Webmachine
Juli Laczko
Medium: Website
Issues: Computing, Gender, History, Textiles, Weaving, and Women's Labor
Project Links
Description
Webmachine is the concept of an alternative new media machine, a piece that translates a binary text to visual code using the technology of punch card weaving. Imaginary archaeology of the computer invented by female cultural tradition to replace ‘male machines’ that merges the logic of punch cards, weaving patterns and computing. To create the artwork, I coded a table loom as a starting point and modified its production method. Webmachine is concerned with the history of industrialized female labor, early computers and weaving.
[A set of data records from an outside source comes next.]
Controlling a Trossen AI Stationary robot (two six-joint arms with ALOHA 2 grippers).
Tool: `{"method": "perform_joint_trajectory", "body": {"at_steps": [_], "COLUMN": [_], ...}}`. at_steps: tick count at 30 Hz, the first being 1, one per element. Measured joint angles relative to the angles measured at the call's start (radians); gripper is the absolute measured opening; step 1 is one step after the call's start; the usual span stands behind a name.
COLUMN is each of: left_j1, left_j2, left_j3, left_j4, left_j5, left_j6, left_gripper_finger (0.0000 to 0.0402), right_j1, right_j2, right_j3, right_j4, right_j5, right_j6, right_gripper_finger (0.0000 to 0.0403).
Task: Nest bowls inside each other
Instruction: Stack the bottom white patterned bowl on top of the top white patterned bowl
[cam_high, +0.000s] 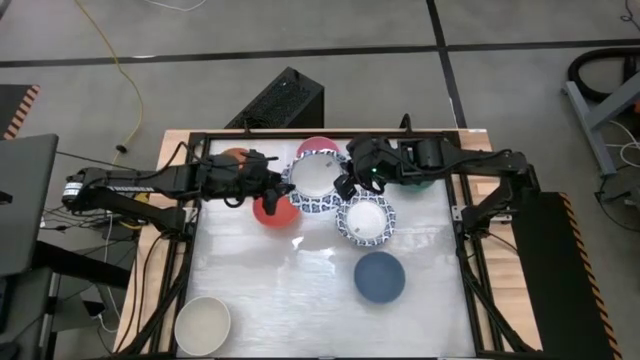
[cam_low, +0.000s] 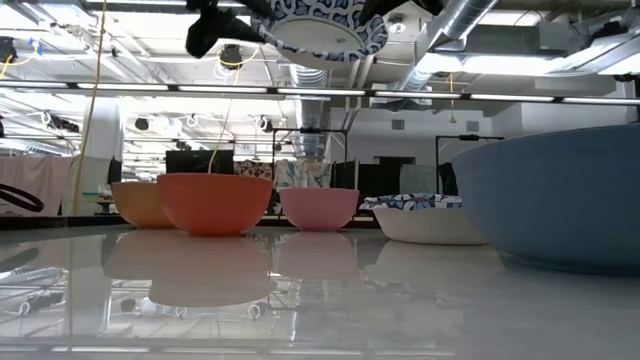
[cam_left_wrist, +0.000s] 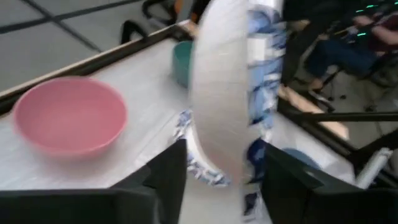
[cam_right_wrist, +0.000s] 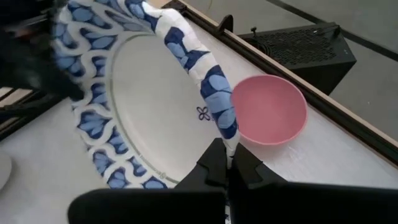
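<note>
Held bowl: a white round bowl with a blue-patterned rim (cam_high: 316, 180) hangs in the air between the two grippers, above the far middle of the tabletop; the low view shows it well clear of the surface.
Its facing: mouth turned up in the high view, slightly tilted in the low view; being round, it has no long axis to speak of.
Right gripper (cam_high: 344, 187): fingers pinched tight on the bowl's rim, which the right wrist view shows running between the two dark fingers.
Left gripper (cam_high: 281, 185): at the opposite rim, its fingers partly apart on either side of the bowl's wall; whether they press the wall, I cannot tell.
Other bowls: a second blue-patterned white bowl (cam_high: 365, 220) sits upright just beside the held one; a plain blue bowl (cam_high: 380, 277) nearer the front; a cream bowl (cam_high: 203, 325) at the front left corner; a red bowl (cam_high: 274, 210) under the left arm; an orange bowl (cam_high: 233, 156) behind it; a pink bowl (cam_high: 318, 147) at the far edge; a dark green bowl (cam_left_wrist: 182, 62) mostly hidden under the right arm.
Surface: a glossy white tabletop (cam_high: 300, 290) in a wooden border with a black frame, mirroring the bowls.
Room: grey floor, a yellow cable (cam_high: 120, 70), a black box (cam_high: 280, 100) behind the tabletop; ceiling lights and ducts in the low view.
</note>
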Motion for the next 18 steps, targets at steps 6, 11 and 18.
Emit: {"method": "perform_joint_trajectory", "body": {"at_steps": [6, 11, 18], "left_j1": [0.000, 0.001, 0.010], "left_j2": [0.000, 0.000, 0.001], "left_j3": [0.000, 0.000, 0.000], "left_j4": [0.002, -0.002, 0.003], "left_j5": [-0.016, -0.022, -0.038], "left_j6": [-0.004, -0.008, -0.081], "left_gripper_finger": [0.0062, 0.0007, 0.0003], "right_j1": [-0.001, -0.001, -0.020], "right_j2": [0.000, 0.000, -0.017], "right_j3": [0.000, 0.000, 0.001], "right_j4": [0.012, 0.011, 0.012], "right_j5": [0.001, 0.001, -0.059], "right_j6": [-0.018, -0.033, 0.058], "right_gripper_finger": [0.0008, 0.0020, 0.0077]}}
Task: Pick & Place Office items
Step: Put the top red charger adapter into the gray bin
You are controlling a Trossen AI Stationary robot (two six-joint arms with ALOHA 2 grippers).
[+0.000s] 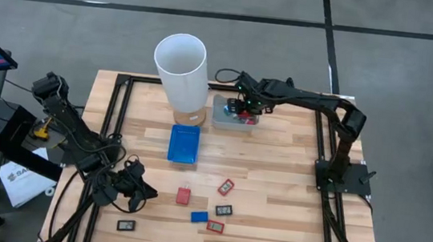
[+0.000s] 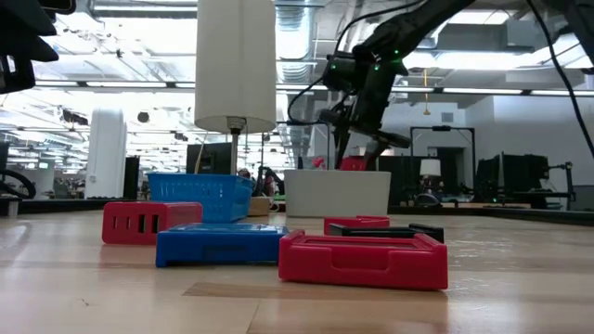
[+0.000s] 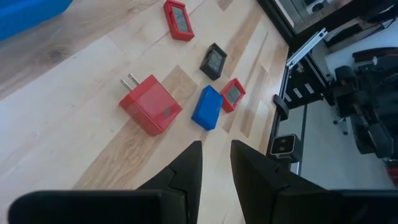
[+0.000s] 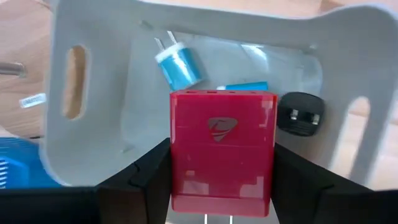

My main research questions revolved around the undercurrents of computer history, and the possibility to manifest them in the form of an interactive installation, namely, a reversed analog weaving computer. My doctoral dissertation, currently being prepared for publishing in English and Hungarian, briefly highlights the problem of gender stereotyping in the history of computing and hacker cultures, in a chapter titled ‘the boys and their toys’. Sadie Plant describes the continuity of low-wage repetitive labor to be assigned to women from weaving to computing. Weaving is nature coded by culture into a visual interface, where the methodology of coding is inherently cultural, not natural. The case is the same with computers, and culture reinforces stereotypes by the method of coding. My work aims to decode and recode cultural stereotyping by disassembling the machine interfaces that reinforce these codes, to speculate on possible parallel machine archaeology.
Bio
Juli Laczko is an intermedia artist engaged with critical research in visual arts and digital culture. She holds a practice-based doctoral degree from the Hungarian University of Fine Arts for her research on “Strategic Interactions between Hacker Culture and Contemporary Visual Arts”. Her artworks have appeared internationally from Leipzig, Vienna, Budapest, Zagreb, Bratislava to Istanbul and Nevada in group- and solo exhibitions. As an artist, she is most concerned with issues of social inclusion/exclusion, public and private, anti-authoritarian provocation, and feminist perspectives. Her artistic research is informed by the intersection of visual arts and hacker culture and focuses on articulating ‘intermediality’ in space. She pursues an experimental practice to render visible the mold of the material and the digital into particular temporalities. This artistic research is the result of the leverage of a decade of visual performance and material practices integrated by a critical pursuit. Laczko’s doctoral dissertation is currently being prepared for publishing in English and Hungarian. It briefly highlights the problem of gender stereotyping in the history of computing and hacker cultures. Her project aims to decode and recode cultural stereotyping by disassembling the machine interfaces that reinforce these codes, in order to speculate on possible parallel machine archaeologies.